*What the exercise asks*: Reproduce the entries below in full, word for word.

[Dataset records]
________________

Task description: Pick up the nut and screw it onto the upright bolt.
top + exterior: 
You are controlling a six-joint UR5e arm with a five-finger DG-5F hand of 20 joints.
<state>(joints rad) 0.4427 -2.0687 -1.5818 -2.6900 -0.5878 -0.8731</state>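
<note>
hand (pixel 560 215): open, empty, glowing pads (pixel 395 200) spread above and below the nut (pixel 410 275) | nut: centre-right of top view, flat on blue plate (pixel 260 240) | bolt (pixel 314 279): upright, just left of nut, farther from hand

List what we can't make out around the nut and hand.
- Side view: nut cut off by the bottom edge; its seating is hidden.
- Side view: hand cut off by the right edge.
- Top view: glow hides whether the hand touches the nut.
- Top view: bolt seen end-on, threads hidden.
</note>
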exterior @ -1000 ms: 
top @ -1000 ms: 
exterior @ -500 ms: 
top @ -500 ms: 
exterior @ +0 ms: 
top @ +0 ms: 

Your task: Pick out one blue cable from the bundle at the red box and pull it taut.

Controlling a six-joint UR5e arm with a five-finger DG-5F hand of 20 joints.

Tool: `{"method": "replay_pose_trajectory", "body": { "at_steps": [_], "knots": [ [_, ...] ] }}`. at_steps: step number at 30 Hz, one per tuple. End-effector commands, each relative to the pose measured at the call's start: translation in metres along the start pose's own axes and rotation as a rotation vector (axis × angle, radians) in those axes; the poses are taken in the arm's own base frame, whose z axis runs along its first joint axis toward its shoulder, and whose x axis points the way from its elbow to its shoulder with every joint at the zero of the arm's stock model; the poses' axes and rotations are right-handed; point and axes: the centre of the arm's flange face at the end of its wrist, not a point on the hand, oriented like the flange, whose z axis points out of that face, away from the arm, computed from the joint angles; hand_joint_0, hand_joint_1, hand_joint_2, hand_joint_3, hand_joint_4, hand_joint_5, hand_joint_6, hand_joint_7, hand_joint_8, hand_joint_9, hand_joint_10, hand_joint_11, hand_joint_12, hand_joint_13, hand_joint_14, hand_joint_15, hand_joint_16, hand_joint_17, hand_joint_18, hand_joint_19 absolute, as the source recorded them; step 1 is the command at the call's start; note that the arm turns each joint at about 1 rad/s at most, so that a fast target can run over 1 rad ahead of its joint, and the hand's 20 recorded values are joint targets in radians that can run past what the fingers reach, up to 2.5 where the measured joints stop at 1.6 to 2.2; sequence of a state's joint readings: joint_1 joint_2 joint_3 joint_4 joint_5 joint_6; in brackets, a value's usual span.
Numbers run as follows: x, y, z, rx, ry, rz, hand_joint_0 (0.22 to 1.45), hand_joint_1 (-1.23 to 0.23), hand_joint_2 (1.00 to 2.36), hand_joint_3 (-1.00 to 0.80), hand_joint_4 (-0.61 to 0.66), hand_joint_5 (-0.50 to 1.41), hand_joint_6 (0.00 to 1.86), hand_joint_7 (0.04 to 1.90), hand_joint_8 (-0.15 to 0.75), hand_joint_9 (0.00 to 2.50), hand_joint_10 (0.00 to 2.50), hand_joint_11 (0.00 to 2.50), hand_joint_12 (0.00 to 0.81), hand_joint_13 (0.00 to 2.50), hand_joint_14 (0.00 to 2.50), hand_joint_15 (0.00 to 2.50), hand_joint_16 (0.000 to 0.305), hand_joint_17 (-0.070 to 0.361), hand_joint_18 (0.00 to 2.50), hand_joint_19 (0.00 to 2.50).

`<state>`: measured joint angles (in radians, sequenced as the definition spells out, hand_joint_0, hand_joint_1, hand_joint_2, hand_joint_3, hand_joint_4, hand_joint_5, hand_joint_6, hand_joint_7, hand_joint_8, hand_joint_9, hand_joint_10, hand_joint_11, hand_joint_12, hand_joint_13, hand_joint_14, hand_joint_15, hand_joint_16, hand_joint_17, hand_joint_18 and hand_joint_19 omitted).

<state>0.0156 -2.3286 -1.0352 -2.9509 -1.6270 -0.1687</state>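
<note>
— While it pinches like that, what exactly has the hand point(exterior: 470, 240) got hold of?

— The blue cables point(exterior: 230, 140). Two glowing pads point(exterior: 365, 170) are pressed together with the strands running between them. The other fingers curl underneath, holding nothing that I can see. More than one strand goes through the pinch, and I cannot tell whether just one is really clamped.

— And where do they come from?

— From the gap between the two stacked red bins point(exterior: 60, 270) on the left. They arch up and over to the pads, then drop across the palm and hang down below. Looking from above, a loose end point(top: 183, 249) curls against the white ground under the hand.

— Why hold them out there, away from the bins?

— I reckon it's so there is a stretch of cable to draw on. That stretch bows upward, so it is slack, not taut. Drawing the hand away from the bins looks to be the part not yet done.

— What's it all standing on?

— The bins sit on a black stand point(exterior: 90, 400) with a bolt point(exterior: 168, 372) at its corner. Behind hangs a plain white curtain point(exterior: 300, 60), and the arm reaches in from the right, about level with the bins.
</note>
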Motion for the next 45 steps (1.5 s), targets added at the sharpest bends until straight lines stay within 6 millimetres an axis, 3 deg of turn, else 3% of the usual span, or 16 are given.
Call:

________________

*Answer to the exercise*:
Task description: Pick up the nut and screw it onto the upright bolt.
top + exterior: 
You are controlling a six-joint UR5e arm with a five-finger DG-5F hand of 20 joints.
<state>(joints rad) 0.4427 -2.0687 -1.5818 -2.6900 -0.5878 -0.8731</state>
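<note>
hand (pixel 560 215): open, empty, glowing pads (pixel 395 200) spread above and below the nut (pixel 410 275) | nut: centre-right of top view, flat on blue plate (pixel 260 240) | bolt (pixel 314 279): upright, just left of nut, farther from hand

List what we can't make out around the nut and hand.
- Side view: nut cut off by the bottom edge; its seating is hidden.
- Side view: hand cut off by the right edge.
- Top view: glow hides whether the hand touches the nut.
- Top view: bolt seen end-on, threads hidden.
</note>
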exterior @ -1000 ms: 
top @ -1000 ms: 
exterior @ -500 ms: 
top @ -500 ms: 
exterior @ +0 ms: 
top @ +0 ms: 

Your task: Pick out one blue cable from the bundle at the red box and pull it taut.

Controlling a six-joint UR5e arm with a five-finger DG-5F hand of 20 joints.

Tool: `{"method": "replay_pose_trajectory", "body": { "at_steps": [_], "knots": [ [_, ...] ] }}`. at_steps: step number at 30 Hz, one per tuple. End-effector commands, each relative to the pose measured at the call's start: translation in metres along the start pose's own axes and rotation as a rotation vector (axis × angle, radians) in those axes; the poses are taken in the arm's own base frame, whose z axis runs along its first joint axis toward its shoulder, and whose x axis points the way from its elbow to its shoulder with every joint at the zero of the arm's stock model; the poses' axes and rotations are right-handed; point and axes: the centre of the arm's flange face at the end of its wrist, not a point on the hand, oriented like the flange, whose z axis points out of that face, away from the arm, computed from the joint angles; hand_joint_0, hand_joint_1, hand_joint_2, hand_joint_3, hand_joint_4, hand_joint_5, hand_joint_6, hand_joint_7, hand_joint_8, hand_joint_9, hand_joint_10, hand_joint_11, hand_joint_12, hand_joint_13, hand_joint_14, hand_joint_15, hand_joint_16, hand_joint_17, hand_joint_18, hand_joint_19 absolute, as the source recorded them; step 1 is the command at the call's start; note that the arm turns each joint at about 1 rad/s at most, so that a fast target can run over 1 rad ahead of its joint, and the hand's 20 recorded values are joint targets in radians that can run past what the fingers reach, up to 2.5 where the measured joints stop at 1.6 to 2.2; sequence of a state's joint readings: joint_1 joint_2 joint_3 joint_4 joint_5 joint_6; in brackets, a value's usual span.
Numbers run as follows: x, y, z, rx, ry, rz, hand_joint_0 (0.22 to 1.45), hand_joint_1 (-1.23 to 0.23), hand_joint_2 (1.00 to 2.36), hand_joint_3 (-1.00 to 0.80), hand_joint_4 (-0.61 to 0.66), hand_joint_5 (-0.50 to 1.41), hand_joint_6 (0.00 to 1.86), hand_joint_7 (0.04 to 1.90), hand_joint_8 (-0.15 to 0.75), hand_joint_9 (0.00 to 2.50), hand_joint_10 (0.00 to 2.50), hand_joint_11 (0.00 to 2.50), hand_joint_12 (0.00 to 0.81), hand_joint_13 (0.00 to 2.50), hand_joint_14 (0.00 to 2.50), hand_joint_15 (0.00 to 2.50), hand_joint_16 (0.000 to 0.305), hand_joint_17 (-0.070 to 0.361), hand_joint_18 (0.00 to 2.50), hand_joint_19 (0.00 to 2.50).

`<state>`: measured joint angles (in radians, sequenced as the definition spells out, hand_joint_0, hand_joint_1, hand_joint_2, hand_joint_3, hand_joint_4, hand_joint_5, hand_joint_6, hand_joint_7, hand_joint_8, hand_joint_9, hand_joint_10, hand_joint_11, hand_joint_12, hand_joint_13, hand_joint_14, hand_joint_15, hand_joint_16, hand_joint_17, hand_joint_18 and hand_joint_19 omitted).

<state>0.0156 -2.3286 -1.0352 -2.9509 -1.6270 -0.1687</state>
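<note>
— While it pinches like that, what exactly has the hand point(exterior: 470, 240) got hold of?

— The blue cables point(exterior: 230, 140). Two glowing pads point(exterior: 365, 170) are pressed together with the strands running between them. The other fingers curl underneath, holding nothing that I can see. More than one strand goes through the pinch, and I cannot tell whether just one is really clamped.

— And where do they come from?

— From the gap between the two stacked red bins point(exterior: 60, 270) on the left. They arch up and over to the pads, then drop across the palm and hang down below. Looking from above, a loose end point(top: 183, 249) curls against the white ground under the hand.

— Why hold them out there, away from the bins?

— I reckon it's so there is a stretch of cable to draw on. That stretch bows upward, so it is slack, not taut. Drawing the hand away from the bins looks to be the part not yet done.

— What's it all standing on?

— The bins sit on a black stand point(exterior: 90, 400) with a bolt point(exterior: 168, 372) at its corner. Behind hangs a plain white curtain point(exterior: 300, 60), and the arm reaches in from the right, about level with the bins.
</note>
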Motion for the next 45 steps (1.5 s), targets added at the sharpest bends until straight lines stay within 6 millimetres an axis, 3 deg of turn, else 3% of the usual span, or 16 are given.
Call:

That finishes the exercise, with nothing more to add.